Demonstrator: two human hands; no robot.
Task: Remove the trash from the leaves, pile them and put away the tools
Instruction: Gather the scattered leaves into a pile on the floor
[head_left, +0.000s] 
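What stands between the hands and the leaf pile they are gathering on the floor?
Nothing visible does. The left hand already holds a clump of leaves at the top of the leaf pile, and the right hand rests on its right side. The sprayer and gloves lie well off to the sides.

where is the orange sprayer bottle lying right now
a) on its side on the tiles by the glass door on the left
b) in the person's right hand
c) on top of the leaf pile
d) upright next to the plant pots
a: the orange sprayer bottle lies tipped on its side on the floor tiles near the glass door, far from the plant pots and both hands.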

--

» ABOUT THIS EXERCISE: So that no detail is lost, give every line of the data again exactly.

» SOLUTION TO THIS EXERCISE:
Demonstrator: two human hands; no robot.
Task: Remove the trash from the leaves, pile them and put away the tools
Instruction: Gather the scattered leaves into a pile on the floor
[head_left, +0.000s] 
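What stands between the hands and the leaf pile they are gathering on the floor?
Nothing visible does. The left hand already holds a clump of leaves at the top of the leaf pile, and the right hand rests on its right side. The sprayer and gloves lie well off to the sides.

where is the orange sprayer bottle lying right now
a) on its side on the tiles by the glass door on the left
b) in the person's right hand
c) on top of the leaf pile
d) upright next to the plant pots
a: the orange sprayer bottle lies tipped on its side on the floor tiles near the glass door, far from the plant pots and both hands.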

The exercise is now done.